Department of Molecular Biology and Genetics, Center for Quantitative Genetics and Genomics, Aarhus University, Blichers Allé 20, P.O. Box 50, 8830, Tjele, Denmark.
Animal Breeding and Genomics Centre, Wageningen University, PO Box 338, 6700 AH, Wageningen, The Netherlands.
Genet Sel Evol. 2017 Dec 5;49(1):89. doi: 10.1186/s12711-017-0364-8.
Accurate genomic prediction requires a large reference population, which is problematic for traits that are expensive to measure. Traits related to milk protein composition are not routinely recorded due to costly procedures and are considered to be controlled by a few quantitative trait loci of large effect. The amount of variation explained may vary between regions leading to heterogeneous (co)variance patterns across the genome. Genomic prediction models that can efficiently take such heterogeneity of (co)variances into account can result in improved prediction reliability. In this study, we developed and implemented novel univariate and bivariate Bayesian prediction models, based on estimates of heterogeneous (co)variances for genome segments (BayesAS). Available data consisted of milk protein composition traits measured on cows and de-regressed proofs of total protein yield derived for bulls. Single-nucleotide polymorphisms (SNPs), from 50K SNP arrays, were grouped into non-overlapping genome segments. A segment was defined as one SNP, or a group of 50, 100, or 200 adjacent SNPs, or one chromosome, or the whole genome. Traditional univariate and bivariate genomic best linear unbiased prediction (GBLUP) models were also run for comparison. Reliabilities were calculated through a resampling strategy and using deterministic formula.

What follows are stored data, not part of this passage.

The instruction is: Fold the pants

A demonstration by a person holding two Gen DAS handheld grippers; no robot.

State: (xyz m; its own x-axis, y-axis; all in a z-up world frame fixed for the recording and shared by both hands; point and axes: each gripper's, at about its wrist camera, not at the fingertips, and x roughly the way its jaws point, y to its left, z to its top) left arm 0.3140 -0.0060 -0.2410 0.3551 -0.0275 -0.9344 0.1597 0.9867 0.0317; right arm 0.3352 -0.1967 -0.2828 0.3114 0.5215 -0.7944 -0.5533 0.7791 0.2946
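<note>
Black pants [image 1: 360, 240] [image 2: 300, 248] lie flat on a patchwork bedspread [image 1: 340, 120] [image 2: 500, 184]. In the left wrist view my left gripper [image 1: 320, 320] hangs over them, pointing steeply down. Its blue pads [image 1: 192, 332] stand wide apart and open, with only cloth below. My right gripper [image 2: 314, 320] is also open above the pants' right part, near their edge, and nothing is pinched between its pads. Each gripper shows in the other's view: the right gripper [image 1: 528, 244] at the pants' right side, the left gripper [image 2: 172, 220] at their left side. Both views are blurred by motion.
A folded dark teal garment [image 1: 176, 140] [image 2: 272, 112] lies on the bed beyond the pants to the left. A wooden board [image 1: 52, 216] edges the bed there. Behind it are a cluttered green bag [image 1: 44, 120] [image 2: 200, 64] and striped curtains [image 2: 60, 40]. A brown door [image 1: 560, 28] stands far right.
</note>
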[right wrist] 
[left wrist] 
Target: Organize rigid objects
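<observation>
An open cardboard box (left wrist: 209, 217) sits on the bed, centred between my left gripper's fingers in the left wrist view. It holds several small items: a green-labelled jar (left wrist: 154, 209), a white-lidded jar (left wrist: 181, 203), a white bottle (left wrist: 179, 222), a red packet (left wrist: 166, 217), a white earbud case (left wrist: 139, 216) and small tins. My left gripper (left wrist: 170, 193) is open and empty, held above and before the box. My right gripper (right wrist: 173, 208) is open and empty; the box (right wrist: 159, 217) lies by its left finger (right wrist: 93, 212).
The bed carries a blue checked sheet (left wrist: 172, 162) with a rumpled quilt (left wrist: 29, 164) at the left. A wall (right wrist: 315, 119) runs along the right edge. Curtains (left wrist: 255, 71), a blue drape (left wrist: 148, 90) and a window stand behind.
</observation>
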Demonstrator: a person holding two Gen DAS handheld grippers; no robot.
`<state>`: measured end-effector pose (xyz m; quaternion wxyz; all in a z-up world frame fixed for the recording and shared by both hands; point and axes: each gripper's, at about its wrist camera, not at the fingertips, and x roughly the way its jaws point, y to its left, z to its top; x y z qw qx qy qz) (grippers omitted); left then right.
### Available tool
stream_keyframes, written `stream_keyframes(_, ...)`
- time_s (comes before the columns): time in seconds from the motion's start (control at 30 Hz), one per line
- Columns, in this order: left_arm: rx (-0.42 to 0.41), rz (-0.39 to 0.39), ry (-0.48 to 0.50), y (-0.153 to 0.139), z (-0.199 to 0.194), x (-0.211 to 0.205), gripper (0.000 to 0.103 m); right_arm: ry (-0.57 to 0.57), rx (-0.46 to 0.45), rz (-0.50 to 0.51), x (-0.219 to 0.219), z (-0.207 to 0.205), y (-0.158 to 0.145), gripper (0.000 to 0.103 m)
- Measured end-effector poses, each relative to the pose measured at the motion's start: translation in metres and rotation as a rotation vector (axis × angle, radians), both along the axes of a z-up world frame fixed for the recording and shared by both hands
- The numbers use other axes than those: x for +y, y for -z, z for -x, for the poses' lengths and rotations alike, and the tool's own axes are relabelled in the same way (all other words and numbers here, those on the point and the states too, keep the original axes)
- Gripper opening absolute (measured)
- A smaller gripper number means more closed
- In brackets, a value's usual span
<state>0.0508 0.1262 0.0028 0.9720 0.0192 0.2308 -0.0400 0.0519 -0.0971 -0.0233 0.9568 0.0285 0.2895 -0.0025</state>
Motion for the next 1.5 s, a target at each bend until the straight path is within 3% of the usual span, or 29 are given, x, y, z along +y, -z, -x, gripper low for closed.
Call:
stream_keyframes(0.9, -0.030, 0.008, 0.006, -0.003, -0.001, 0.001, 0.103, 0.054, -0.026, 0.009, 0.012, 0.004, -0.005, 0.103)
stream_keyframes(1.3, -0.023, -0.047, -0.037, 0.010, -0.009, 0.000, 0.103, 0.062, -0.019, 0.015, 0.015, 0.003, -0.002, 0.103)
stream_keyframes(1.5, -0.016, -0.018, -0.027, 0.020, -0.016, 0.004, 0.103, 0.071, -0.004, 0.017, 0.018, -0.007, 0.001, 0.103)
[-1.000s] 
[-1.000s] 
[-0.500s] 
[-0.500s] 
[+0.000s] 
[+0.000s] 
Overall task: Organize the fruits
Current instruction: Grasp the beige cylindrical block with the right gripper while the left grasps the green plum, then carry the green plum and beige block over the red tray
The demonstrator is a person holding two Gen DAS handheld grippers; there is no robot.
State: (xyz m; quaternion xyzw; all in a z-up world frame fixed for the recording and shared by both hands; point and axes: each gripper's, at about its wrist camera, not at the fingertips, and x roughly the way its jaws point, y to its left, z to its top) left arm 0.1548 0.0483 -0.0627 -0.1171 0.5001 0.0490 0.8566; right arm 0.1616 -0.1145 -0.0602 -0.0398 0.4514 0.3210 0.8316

BayesAS models improved prediction reliability for most of the traits compared to GBLUP models and this gain depended on segment size and genetic architecture of the traits. The gain in prediction reliability was especially marked for the protein composition traits β-CN, κ-CN and β-LG, for which prediction reliabilities were improved by 49 percentage points on average using the MT-BayesAS model with a 100-SNP segment size compared to the bivariate GBLUP. Prediction reliabilities were highest with the BayesAS model that uses a 100-SNP segment size. The bivariate versions of our BayesAS models resulted in extra gains of up to 6% in prediction reliability compared to the univariate versions.
Substantial improvement in prediction reliability was possible for most of the traits related to milk protein composition using our novel BayesAS models. Grouping adjacent SNPs into segments provided enhanced information to estimate parameters and allowing the segments to have different (co)variances helped disentangle heterogeneous (co)variances across the genome.
准确的基因组预测需要一个大型的参考群体,但对于那些测量成本较高的性状来说,这是一个问题。与牛奶蛋白组成相关的性状由于成本较高的程序而没有被常规记录,并且被认为是由少数几个具有较大效应的数量性状位点控制的。在不同区域,解释的变异量可能会有所不同,从而导致基因组中(协)方差的异质性模式。能够有效地考虑到(协)方差这种异质性的基因组预测模型可以提高预测的可靠性。在这项研究中,我们开发并实施了新的单变量和双变量贝叶斯预测模型,这些模型是基于对基因组片段(BayesAS)异质(协)方差的估计。可用数据包括对奶牛进行的牛奶蛋白组成性状的测量值和为公牛推导的去回归总蛋白产量的证明。单核苷酸多态性(SNP)来自 50K SNP 数组,被分组为非重叠的基因组片段。一个片段定义为一个 SNP,或者一组 50、100 或 200 个相邻的 SNP,或者一个染色体,或者整个基因组。还运行了传统的单变量和双变量基因组最佳线性无偏预测(GBLUP)模型进行比较。可靠性是通过重采样策略和使用确定性公式计算的。
与 GBLUP 模型相比,BayesAS 模型提高了大多数性状的预测可靠性,而且这种增益取决于片段大小和性状的遗传结构。对于β-CN、κ-CN 和β-LG 等蛋白质组成性状,增益尤其显著,与使用 100-SNP 片段大小的 MT-BayesAS 模型相比,预测可靠性平均提高了 49 个百分点,而与双变量 GBLUP 相比。使用 100-SNP 片段大小的 BayesAS 模型可获得最高的预测可靠性。与单变量版本相比,我们的 BayesAS 模型的双变量版本在预测可靠性方面额外提高了高达 6%。
使用我们的新 BayesAS 模型,与牛奶蛋白组成相关的大多数性状的预测可靠性都有了显著提高。将相邻的 SNP 分组到片段中可以提供增强的信息来估计参数,并且允许片段具有不同的(协)方差有助于解开基因组中的异质(协)方差。